Apparently not: [url=]http://science.howstuffworks.com/vampire1.htmHow Vampires Work
Vampiric shape-shifters go back thousands of years, but the particular connection to vampire bats is fairly recent. Vampire bats are only found in Central America and South America, so the Europeans and Asians who originally conceived of these monsters didn’t know about them. When European explorers discovered the strange animals, they were soon incorporated into the vampire myth.
That cite mentions vampires>vampire bats. What I’m looking for is a vampires>[possibly various animals, but explicitly including ordinary bats] myth that predates the discovery of vampire bats, or confirmation that no such myth existed.
I’m probably nitpicking here, but I don’t feel we’re quite there yet.

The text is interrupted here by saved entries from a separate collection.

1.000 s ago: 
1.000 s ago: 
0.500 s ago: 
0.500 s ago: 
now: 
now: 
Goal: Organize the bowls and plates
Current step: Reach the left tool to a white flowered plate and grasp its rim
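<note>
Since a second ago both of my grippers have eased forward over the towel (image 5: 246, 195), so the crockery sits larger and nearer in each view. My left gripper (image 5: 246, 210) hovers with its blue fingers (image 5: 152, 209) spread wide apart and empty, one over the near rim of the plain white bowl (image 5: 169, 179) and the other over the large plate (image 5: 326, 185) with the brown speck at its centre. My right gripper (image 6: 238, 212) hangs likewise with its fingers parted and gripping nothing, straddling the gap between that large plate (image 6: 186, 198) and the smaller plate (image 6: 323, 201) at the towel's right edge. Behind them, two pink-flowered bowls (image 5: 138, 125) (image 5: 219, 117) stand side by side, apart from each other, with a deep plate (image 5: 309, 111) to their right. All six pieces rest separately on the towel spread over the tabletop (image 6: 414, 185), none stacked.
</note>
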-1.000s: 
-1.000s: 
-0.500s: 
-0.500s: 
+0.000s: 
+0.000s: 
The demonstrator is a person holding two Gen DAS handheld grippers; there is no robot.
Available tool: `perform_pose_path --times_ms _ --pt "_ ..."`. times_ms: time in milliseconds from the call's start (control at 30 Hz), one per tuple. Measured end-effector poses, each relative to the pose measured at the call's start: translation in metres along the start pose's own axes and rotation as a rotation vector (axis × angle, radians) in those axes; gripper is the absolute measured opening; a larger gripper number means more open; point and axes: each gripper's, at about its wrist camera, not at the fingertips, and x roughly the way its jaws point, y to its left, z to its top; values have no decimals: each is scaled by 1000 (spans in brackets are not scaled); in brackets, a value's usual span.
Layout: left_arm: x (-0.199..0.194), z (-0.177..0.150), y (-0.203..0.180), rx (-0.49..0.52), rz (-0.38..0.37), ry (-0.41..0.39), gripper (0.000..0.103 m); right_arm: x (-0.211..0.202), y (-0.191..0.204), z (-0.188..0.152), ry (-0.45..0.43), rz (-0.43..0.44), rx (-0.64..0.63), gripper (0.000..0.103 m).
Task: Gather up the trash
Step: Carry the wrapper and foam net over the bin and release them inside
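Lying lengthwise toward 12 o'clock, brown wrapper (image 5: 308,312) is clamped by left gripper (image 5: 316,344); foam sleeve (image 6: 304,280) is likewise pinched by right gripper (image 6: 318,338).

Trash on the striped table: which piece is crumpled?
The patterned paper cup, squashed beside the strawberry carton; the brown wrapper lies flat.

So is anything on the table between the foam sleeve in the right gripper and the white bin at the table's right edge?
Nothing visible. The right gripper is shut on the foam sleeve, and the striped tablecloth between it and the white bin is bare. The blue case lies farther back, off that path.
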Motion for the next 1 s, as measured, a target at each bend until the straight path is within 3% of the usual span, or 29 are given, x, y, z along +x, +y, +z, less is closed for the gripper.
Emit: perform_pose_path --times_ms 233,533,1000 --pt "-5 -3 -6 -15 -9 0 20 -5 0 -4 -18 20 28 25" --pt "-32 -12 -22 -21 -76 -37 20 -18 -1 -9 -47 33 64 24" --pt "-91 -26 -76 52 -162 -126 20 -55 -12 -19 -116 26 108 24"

BATS, VAMPIRES, AND DRACULA by Elizabeth Miller
Ever wonder which came first – the bat or the vampire? How did bats become so associated with Count Dracula that the poor maligned creatures are forced to lurk in the recesses of twentieth-century popular culture? Is it all the fault of that Irish writer Bram Stoker and his novel DRACULA (1897)? Hopefully, the following paragraphs will answer these (and other) questions.
<snip>
Bats were associated with the mysterious and the supernatural long before Stoker’s novel appeared in print. As creatures of the night, bats fit in well with the motifs of Gothic fiction. A bat-like vampire appears, for example, as an illustration in the novel VARNEY THE VAMPIRE, which appeared fifty years before DRACULA.
<snip>
Elizabeth Miller is Professor of English at Memorial University of Newfoundland and an internationally recognized authority on Dracula. Her book, REFLECTIONS ON DRACULA, was published in 1997. She can be reached by e-mail at emiller@plato.ucs.mun.ca
I guess if you want more, you could always e-mail her.